Par contre, c'est vrai que je me pose des questions sur mon entreprise : est-ce qu'elle va tenir le coup ? Elle avait déjà des problèmes financiers avant la Covid-19 et je sais que la suite va être compliquée : si ça se trouve, dans un mois, ma société va fermer. À partir du 1er juin, certaines entreprises ont dû reprendre leurs employés car l'État n'assure plus la prise en charge complète du chômage partiel : des sociétés vont pouvoir survivre et d'autres non.
Je ne suis pas angoissé à l'idée de prendre les transports, mais ça va me peser
Le statut de chômage partiel fait que les emplois ont pu être sauvés, mais on ne sait pas vraiment vers quoi cela nous mène.

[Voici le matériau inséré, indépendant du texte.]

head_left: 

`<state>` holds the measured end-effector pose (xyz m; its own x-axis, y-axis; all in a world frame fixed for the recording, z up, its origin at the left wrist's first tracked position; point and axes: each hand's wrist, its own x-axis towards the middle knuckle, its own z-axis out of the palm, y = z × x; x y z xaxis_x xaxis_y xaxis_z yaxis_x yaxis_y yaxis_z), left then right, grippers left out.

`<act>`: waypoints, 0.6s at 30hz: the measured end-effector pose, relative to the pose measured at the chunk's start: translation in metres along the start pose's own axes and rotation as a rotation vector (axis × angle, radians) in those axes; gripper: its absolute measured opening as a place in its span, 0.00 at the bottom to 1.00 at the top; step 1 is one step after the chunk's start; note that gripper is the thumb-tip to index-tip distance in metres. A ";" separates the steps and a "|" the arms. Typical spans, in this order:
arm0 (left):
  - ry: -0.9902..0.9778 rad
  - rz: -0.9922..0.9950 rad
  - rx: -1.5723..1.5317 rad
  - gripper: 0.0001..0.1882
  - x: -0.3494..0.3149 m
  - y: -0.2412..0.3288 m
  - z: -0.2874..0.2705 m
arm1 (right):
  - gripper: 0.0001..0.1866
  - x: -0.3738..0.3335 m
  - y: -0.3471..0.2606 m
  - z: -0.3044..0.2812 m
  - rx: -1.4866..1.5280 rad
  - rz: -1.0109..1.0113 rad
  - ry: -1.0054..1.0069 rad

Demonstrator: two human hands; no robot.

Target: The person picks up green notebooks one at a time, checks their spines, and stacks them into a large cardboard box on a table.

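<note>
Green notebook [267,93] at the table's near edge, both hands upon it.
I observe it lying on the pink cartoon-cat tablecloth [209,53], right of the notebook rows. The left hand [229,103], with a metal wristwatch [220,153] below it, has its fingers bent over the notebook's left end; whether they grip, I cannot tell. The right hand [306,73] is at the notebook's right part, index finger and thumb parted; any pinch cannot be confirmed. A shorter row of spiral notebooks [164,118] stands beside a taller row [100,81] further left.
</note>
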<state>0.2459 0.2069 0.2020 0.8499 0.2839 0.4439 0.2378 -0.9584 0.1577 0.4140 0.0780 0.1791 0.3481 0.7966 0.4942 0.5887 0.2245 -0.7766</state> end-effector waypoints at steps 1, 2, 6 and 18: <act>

Il vaut mieux que je sois sur le terrain pour avoir un regard plus direct sur comment se porte la société et obtenir les réponses à mes questions.
Pour la reprise, ma société ne pourra pas se permettre de nous payer des voitures Uber pour revenir travailler, donc je prendrai les transports en commun. Je ne suis pas angoissé à l'idée de prendre les transports, mais ça va me peser, c'est sûr. L'autre jour, quand je suis allé sur Paris, j'ai mis 30 minutes de plus que d'habitude ; je passe d'un train toutes les 15 minutes à un toutes les heures. C'est un véritable périple. Et encore, pour le travail, j'ai de la chance car j'arrive à Saint-Lazare, d'où j'ai seulement 5 minutes de marche pour atteindre mon lieu de travail.
Je ne pense pas connaître à nouveau le plaisir de travailler dès la reprise
Même si j'ai plutôt hâte de recommencer je ne pense pas connaître à nouveau le plaisir de travailler dès la reprise : quand on est dans la vente mais que l'on ne peut pas avoir une interaction directe avec son client, c'est compliqué. J'imagine qu'il faudra se tenir à 2 mètres au moins les uns des autres et que je passerai mon temps à me répéter car on m'entendra difficilement avec mon masque ; ça va être quelque chose.
Je suppose que ça ne va pas être très productif et que mes journées seront réglées autour des gestes barrières et de comment les faire respecter. Surtout qu là où je travaille, il y a 4 000 employés : je n'ai pas encore de retours sur la manière dont ils vont s'occuper de la distanciation entre tous. Il n'y a pas de murs, toutes les marques confondues se trouvent sur un étage, c'est comme un grand open space. Tout cela m'intrigue beaucoup".